Another advantage of the present invention is to provide a latch assembly that automatically moves from the disengaged position to the engaged position when the door frame is sensed.

Another advantage is to provide a lost motion effect to prevent the latch from returning to the latched position while the door is open.

Another advantage of the present invention is to provide a door latch device eliminating a striker plate and/or a trip mechanism mounted to the door or frame.

Still further advantages will become apparent from a consideration of the following descriptions and drawings.

BRIEF DESCRIPTION OF THE DRAWINGS

FIG. 1 is a cross sectional view of a door latch device illustrated in an engaged position embodying the principles of the present invention.

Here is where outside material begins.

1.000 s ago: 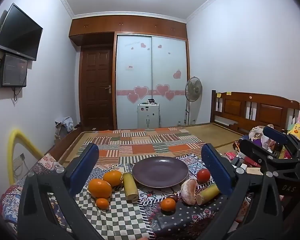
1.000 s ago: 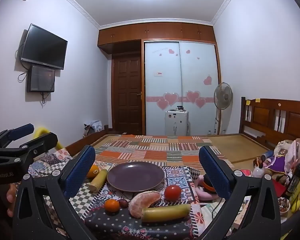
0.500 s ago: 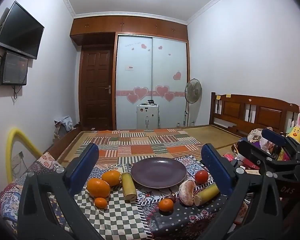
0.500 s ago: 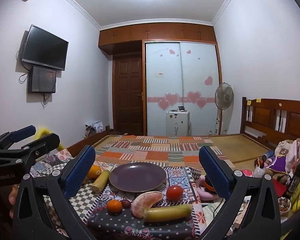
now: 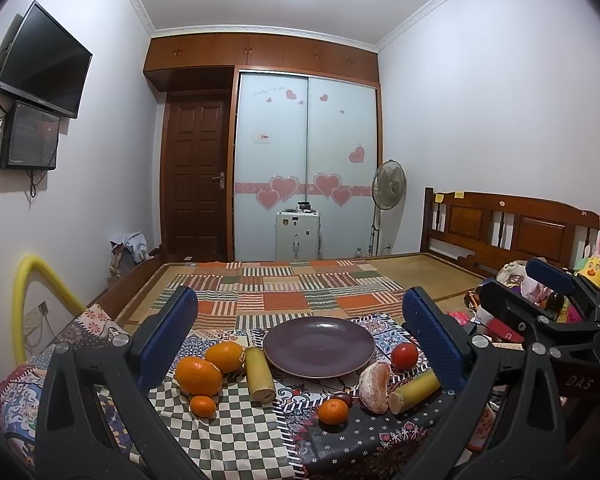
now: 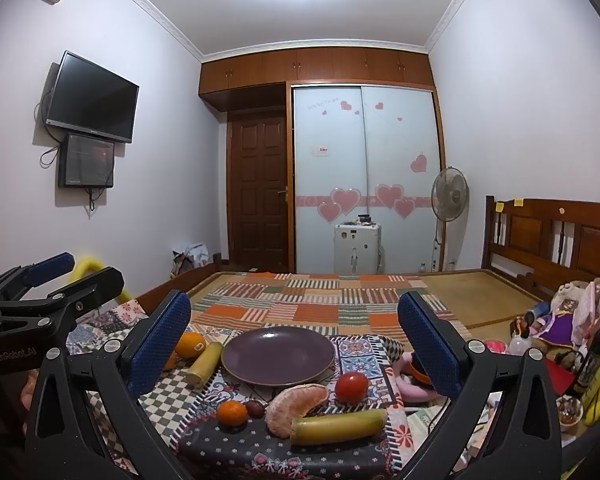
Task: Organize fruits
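Observation:
A dark purple plate (image 5: 319,346) (image 6: 278,355) lies bare on a cloth-covered table. Left of it sit two oranges (image 5: 199,376), a small mandarin (image 5: 203,405) and a yellow-green cane piece (image 5: 259,373). On its near right are a peeled citrus segment (image 6: 296,403), a red tomato (image 6: 351,387), a mandarin (image 6: 231,413), a dark grape (image 6: 254,408) and a second cane piece (image 6: 339,425). My left gripper (image 5: 300,332) is open, held back from the fruit. My right gripper (image 6: 294,330) is also open, holding nothing.
A bed with a patchwork cover (image 5: 284,284) stretches behind the table. Toys, a dark bottle (image 6: 594,354) and clutter fill the right side. A yellow hoop (image 5: 32,300) stands at the left. A fan (image 6: 450,196), wardrobe and door are far off.
Both views have drifted slightly; the fruit and plate have not moved, and both grippers stay open.

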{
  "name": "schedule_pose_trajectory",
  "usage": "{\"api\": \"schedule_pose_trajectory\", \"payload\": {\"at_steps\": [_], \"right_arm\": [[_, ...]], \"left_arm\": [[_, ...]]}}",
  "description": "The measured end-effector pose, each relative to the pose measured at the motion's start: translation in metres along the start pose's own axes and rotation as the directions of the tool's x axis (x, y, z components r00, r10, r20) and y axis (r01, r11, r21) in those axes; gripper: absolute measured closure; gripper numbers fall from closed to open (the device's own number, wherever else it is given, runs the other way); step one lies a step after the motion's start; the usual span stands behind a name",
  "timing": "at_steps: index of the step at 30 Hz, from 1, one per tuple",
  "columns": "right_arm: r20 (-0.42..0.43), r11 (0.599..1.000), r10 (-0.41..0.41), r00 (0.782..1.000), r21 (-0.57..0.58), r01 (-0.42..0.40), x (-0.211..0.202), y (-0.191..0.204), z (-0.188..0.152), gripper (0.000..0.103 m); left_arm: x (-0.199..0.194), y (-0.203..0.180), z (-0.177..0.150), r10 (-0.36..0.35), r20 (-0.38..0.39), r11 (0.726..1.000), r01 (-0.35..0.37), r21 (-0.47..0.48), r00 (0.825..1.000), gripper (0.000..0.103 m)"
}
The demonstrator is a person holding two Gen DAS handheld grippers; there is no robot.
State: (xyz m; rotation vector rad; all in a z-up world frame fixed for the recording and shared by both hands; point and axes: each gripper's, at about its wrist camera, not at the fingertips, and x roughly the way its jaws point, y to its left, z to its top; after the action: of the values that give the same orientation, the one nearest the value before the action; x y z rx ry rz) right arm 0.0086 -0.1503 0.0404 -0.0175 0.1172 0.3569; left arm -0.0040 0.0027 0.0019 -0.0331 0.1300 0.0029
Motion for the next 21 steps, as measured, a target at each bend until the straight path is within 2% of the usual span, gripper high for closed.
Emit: {"api": "schedule_pose_trajectory", "payload": {"at_steps": [21], "right_arm": [[0.006, 1.0, 0.005, 1.0, 0.002, -0.005, -0.0019, 0.0063, 0.004, 0.0]], "left_arm": [[0.0002, -0.0023, 0.0005, -0.004, 0.001, 1.0, 0.004, -0.006, 1.0, 0.0]]}}
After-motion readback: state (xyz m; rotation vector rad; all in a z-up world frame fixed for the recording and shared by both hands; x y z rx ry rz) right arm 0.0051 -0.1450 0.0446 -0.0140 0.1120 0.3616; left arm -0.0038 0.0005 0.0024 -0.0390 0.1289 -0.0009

FIG. 2 is a cross sectional view of the door latch device of FIG. 1 rotated 90 degrees about a vertical axis.

FIG. 3 is an isolated cross sectional view of a housing portion of the door latch device of FIG. 1.

FIG. 4 is an isolated cross sectional view of a fork portion of the door latch device of FIG. 1.

FIG. 5 is an isolated cross sectional view of a rocker portion of the door latch device of FIG. 1.

FIG. 6 is a partially assembled side elevational view of the door latch device of FIG. 1.

FIG. 7 is a more complete (than FIG. 6) partially assembled side elevational view of the door latch device of FIG. 1.

FIG. 8 is an isolated cross sectional view of a latch portion of the door latch device of FIG. 1.

FIG. 9 is an isolated cross sectional view of a link portion of the door latch device of FIG. 1.

FIG. 10 is a more complete (than FIG. 7) partially assembled side elevational view of the door latch device of FIG. 1.

FIG. 11 is an isolated cross sectional view of a rod portion of the door latch device of FIG. 1.

FIG. 12 is an isolated cross sectional view of a biasing member portion of the door latch device of FIG. 1.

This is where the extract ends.